• Work order
Go through the entries below and print, exactly, the lines starting at the one with "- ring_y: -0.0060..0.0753" and ending at the one with "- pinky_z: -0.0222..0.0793", keeping both ends and no others.

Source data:
--------------------------------------------------
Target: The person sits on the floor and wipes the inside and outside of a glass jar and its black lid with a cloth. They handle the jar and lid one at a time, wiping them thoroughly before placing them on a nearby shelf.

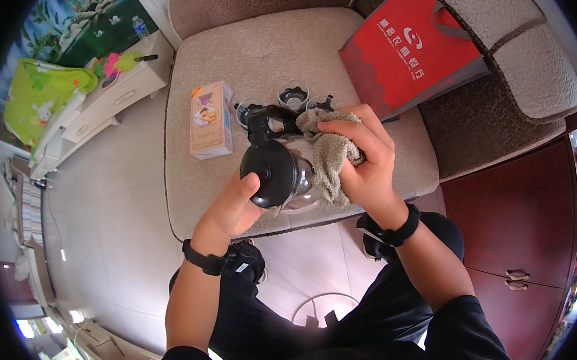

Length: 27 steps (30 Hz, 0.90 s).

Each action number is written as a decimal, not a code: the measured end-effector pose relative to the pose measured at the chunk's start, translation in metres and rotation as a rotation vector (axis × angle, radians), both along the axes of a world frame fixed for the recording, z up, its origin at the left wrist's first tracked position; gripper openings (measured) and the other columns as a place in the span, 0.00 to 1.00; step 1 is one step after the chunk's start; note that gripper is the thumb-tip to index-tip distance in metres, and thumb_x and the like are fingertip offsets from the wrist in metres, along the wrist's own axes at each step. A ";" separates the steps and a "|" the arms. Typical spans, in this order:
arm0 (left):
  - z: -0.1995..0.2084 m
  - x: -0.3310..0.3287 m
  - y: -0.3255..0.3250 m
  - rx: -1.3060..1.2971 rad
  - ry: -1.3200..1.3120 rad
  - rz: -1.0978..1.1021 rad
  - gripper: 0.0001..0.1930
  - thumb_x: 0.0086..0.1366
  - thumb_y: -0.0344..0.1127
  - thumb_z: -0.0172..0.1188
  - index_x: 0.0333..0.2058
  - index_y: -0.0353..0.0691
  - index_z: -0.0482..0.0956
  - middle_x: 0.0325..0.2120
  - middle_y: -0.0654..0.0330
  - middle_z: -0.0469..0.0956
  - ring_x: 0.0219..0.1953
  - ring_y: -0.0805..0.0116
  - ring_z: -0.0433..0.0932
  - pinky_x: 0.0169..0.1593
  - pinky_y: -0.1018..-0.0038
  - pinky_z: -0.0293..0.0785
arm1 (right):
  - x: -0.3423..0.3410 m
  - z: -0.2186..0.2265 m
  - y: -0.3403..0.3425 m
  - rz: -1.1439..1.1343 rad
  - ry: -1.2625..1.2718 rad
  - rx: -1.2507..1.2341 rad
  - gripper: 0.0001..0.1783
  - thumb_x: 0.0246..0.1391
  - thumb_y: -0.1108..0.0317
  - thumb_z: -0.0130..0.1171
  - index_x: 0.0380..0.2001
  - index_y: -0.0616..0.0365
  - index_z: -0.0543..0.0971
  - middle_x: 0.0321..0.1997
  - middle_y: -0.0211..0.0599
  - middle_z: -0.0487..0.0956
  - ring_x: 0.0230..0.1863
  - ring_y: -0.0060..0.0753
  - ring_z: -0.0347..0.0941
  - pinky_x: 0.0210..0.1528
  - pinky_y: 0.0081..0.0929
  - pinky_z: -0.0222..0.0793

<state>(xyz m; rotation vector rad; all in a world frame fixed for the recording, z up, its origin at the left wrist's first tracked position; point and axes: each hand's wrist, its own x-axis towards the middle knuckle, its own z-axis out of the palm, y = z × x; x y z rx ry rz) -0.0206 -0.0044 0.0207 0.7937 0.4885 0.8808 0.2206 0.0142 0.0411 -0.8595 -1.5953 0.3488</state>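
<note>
A glass teapot (305, 179) with a black lid and black handle is held up over the front edge of a beige sofa seat. My left hand (233, 204) grips it, with the thumb on the lid's rim and the other fingers mostly hidden beneath. In my right hand (373, 150) a greenish-grey cloth (332, 160) is bunched and pressed against the pot's right side near the handle. Just behind the pot stand several small glass cups with dark parts, one of them a glass cup (293, 97) at the middle.
A pale pink box (211, 120) stands left of the cups on the sofa seat (259, 48). To the right, a red paper bag (413, 51) leans on the sofa. Dark red cabinet doors (505, 212) are at right; a white low cabinet (112, 98) runs along the left wall.
</note>
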 end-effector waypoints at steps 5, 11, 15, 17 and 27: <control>0.000 0.009 -0.004 -0.010 0.043 0.095 0.43 0.64 0.57 0.73 0.69 0.41 0.66 0.57 0.60 0.77 0.62 0.67 0.77 0.64 0.66 0.77 | -0.001 -0.002 -0.003 -0.056 -0.017 0.006 0.18 0.45 0.79 0.65 0.43 0.59 0.87 0.45 0.49 0.81 0.44 0.50 0.82 0.47 0.36 0.79; -0.002 0.021 -0.005 -0.074 0.049 0.329 0.35 0.69 0.51 0.66 0.69 0.42 0.68 0.62 0.60 0.75 0.65 0.65 0.75 0.69 0.62 0.71 | -0.023 0.018 -0.029 -0.077 -0.176 0.188 0.25 0.33 0.74 0.72 0.43 0.54 0.88 0.45 0.44 0.79 0.43 0.50 0.79 0.42 0.39 0.79; -0.003 0.026 -0.007 -0.131 -0.035 0.306 0.36 0.70 0.57 0.64 0.70 0.45 0.68 0.66 0.61 0.74 0.68 0.62 0.72 0.72 0.57 0.68 | -0.019 0.012 -0.022 -0.127 -0.302 0.295 0.31 0.28 0.70 0.75 0.46 0.51 0.87 0.47 0.42 0.78 0.43 0.49 0.78 0.39 0.38 0.78; -0.005 0.022 -0.007 -0.090 0.013 0.271 0.39 0.70 0.64 0.58 0.72 0.49 0.66 0.68 0.57 0.72 0.71 0.59 0.71 0.73 0.54 0.66 | -0.010 0.009 -0.016 -0.133 -0.296 0.274 0.33 0.30 0.71 0.74 0.49 0.51 0.85 0.49 0.44 0.78 0.45 0.51 0.78 0.40 0.41 0.78; -0.016 0.026 0.000 -0.058 0.059 0.317 0.39 0.72 0.70 0.51 0.72 0.52 0.67 0.69 0.57 0.72 0.71 0.57 0.71 0.72 0.49 0.65 | -0.011 0.004 -0.008 -0.207 -0.238 0.150 0.29 0.33 0.73 0.72 0.46 0.50 0.85 0.52 0.44 0.79 0.48 0.51 0.78 0.43 0.42 0.78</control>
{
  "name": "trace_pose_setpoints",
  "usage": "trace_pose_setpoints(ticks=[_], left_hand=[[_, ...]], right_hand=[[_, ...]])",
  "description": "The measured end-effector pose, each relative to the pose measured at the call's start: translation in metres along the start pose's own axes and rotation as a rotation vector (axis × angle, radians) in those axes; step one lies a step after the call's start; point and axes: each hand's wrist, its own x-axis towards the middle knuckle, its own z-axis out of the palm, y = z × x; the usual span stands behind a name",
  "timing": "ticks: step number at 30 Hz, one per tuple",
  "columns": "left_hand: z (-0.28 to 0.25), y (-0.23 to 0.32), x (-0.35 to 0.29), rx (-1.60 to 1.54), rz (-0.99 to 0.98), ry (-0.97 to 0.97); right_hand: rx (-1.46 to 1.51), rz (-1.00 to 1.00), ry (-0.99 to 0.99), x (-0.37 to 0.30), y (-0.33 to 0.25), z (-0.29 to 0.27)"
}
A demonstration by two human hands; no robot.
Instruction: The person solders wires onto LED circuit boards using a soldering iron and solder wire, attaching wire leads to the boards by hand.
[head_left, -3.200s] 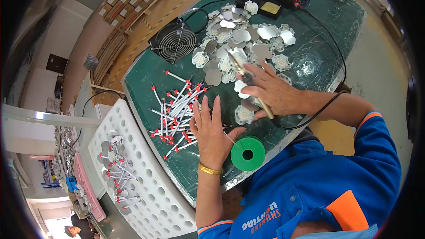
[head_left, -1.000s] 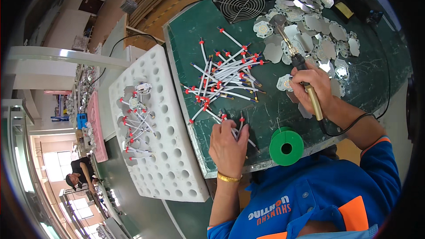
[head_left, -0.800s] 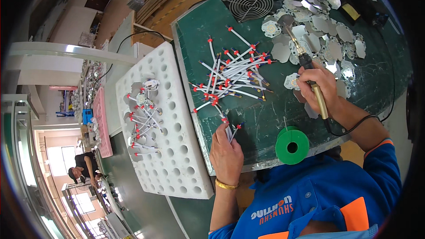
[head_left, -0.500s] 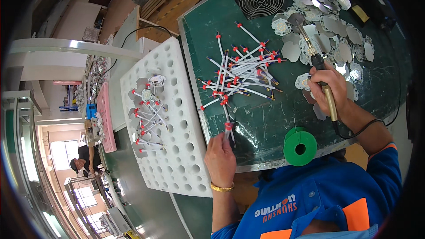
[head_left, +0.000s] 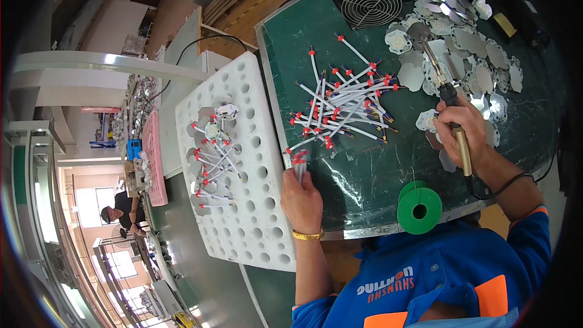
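Note:
My left hand [head_left: 302,205] is closed on short white cables [head_left: 299,164] with red collars, at the table's left edge beside the white foam board. Just beyond lies a loose pile of similar cables [head_left: 349,100] with dark, bare-tipped ends. My right hand [head_left: 464,130] grips a soldering iron [head_left: 447,90] with a black and brass-coloured handle. Its metal tip points away from me, over a heap of small round LED boards and grey discs [head_left: 470,48]. One LED board [head_left: 427,120] lies just left of my right hand.
A green solder spool [head_left: 419,208] stands at the near edge. At the back are a black fan [head_left: 368,5] and a dark box [head_left: 510,12]. The perforated foam board [head_left: 258,203] on the left carries boards with cables [head_left: 218,161]. A person [head_left: 124,209] works farther left.
My left hand has moved left, away from the pile's near end toward the foam board, with cables in its fingers. My right hand keeps its hold on the soldering iron. The view has shifted slightly.

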Motion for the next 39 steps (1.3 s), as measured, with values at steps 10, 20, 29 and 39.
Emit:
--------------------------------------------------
• Task solution
  - ring_y: -0.0060..0.0753
  - ring_z: -0.0347..0.0941
  - pinky_x: 0.0210..0.1528
  - pinky_y: 0.0081..0.0929
  - pinky_z: -0.0222..0.0793

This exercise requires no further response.